Чайковский. История одинокой жизни (Берберова) - страница 144

Только в сентябре удалось найти вора. Это был молоденький паренек, удивительно милый, добродушный и глупый. Он сознался во всем, оговорил двух сообщников, которых в день кражи в Майданове вовсе и не было. Потом повалился Чайковскому в ноги и сказал, что взвел на себя напраслину; Чайковский не знал, что и думать, просил сказать, где часы, обещал вознаграждение. Парень оказался истериком, в участке он подробно рассказал, как влез в окно, как стянул часы, перочинный ножик и колоду карт. А затем опять начал путать, просил отпустить его, уверял, что часов не видел.

Майданово вдруг опротивело Петру Ильичу. Он решил бросить его, купить наконец дом в Клину.

– Мне здесь с каждым днем тошней и тошней.

Пора наступала подумать о прочном, старческом прибежище.

“Про черный день” откладывать он не умел. Опять и даже больше, нежели раньше, он делал долги. И снова дом был не куплен, а снят, большой двухэтажный дом, стоявший на этот раз не в парке, не среди дач, а на окраине Клина. Вокруг были огороды и пустыри; зимой сквозь голые деревья сквозила плоская деревенская даль. Внизу жил Алексей с семейством, наверху – Петр Ильич. С детства любимый Людовик XVII висел на стене среди других гравюр и фотографий; фотографии он любил и по тогдашнему обычаю развешивал их тесно одну подле другой. И Надежда Филаретовна была здесь, в высокой, неуклюжей своей прическе, и все друзья – мертвые и живые.

На столе лежал теперь Спиноза с карандашными пометками, а на фортепиано – любимые партитуры Моцарта, когда-то подаренные Юргенсоном. И опять одна комната была отведена для Боба. Весной Боб, его два кузена, неразлучный новый его друг – Рудя Буксгевден, Володя Направник приезжали сюда “зубрить” перед экзаменами. Иногда Петр Ильич возил их – “четвертую свою сюиту” – в Москву. Каждый выезд стоил ему не меньше пятисот рублей. У него был обычай – всюду платить за всех: это доставляло ему удовольствие, и не только за Боба, за Колю Конради, за Модеста (который всю жизнь жил наполовину на его счет), за Лароша – но и за людей во много раз богаче его. Он мало что привозил с собой из заработанного в путешествиях.

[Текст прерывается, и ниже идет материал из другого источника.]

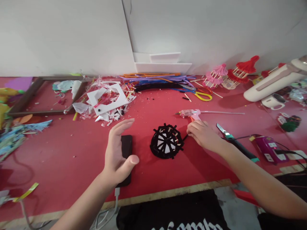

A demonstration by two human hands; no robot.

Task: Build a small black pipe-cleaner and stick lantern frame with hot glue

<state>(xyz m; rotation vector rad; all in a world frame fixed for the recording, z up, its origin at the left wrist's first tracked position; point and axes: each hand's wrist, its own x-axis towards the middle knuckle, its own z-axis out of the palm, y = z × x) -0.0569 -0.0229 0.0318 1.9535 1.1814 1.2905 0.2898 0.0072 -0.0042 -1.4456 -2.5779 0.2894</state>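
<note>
On the red table lies a round black craft piece [165, 142] with white panels between black spokes and short pale sticks standing on it. My right hand [203, 134] is just to its right, fingers closed on a thin black strip, apparently a pipe cleaner [185, 137], that reaches toward the piece's edge. Beyond the right fingers is a pink hot glue gun [189, 113] with a clear glue stick in its back; the hand partly hides its handle. My left hand [117, 153] is held open, thumb and fingers apart, over a black phone [127, 147], with nothing in it.
Scissors [202, 95] and coloured pipe cleaners [155, 79] lie at the back, near white scraps [109, 102]. A utility knife [237, 143] and purple power strip [270, 148] are at right. Farther back stand a mug [273, 101], a large white cylinder [271, 83] and small red and pink models [244, 70].
</note>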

За славой, а главное – за деньгами приходилось ездить и по России, и по загранице. “Пиковая дама” – единственная – делала его временами богатым человеком. По России он иногда ездил с удовольствием: Тифлис и Киев заменили для него Москву, где со времен Сафонова все стало ему чужим, из Москвы он вырос, как вырастают из старого платья. Зато к Петербургу вернулся душой – Петербург был уже не тем, что прежде: Направник и вся дирекция выказывали ему всяческое уважение, он был принят там как первый в России композитор; там жил Модест, там жили музыкальные друзья – не очень близкие, как Корсаков, и очень дорогие сердцу – как Глазунов. Там, наконец, в Училище правоведения учился Боб. И Петербург его любил теперь… Впрочем, где его не любили? Он становился самым любимым всюду, куда ни приезжал. И когда он вспоминал прием в Одессе – самый страстный, самый безудержный восторг, какое-то сплошное стенание вокруг него (его сажали в кресло и несли на руках, ему целовали руки, в оркестре был сплошной туш, рыдая, ему читали приветствия в прозе и стихах, тут же сочиненные), когда он вспоминал Одессу, становилось несомненным, что он достиг всего, чего можно было достичь.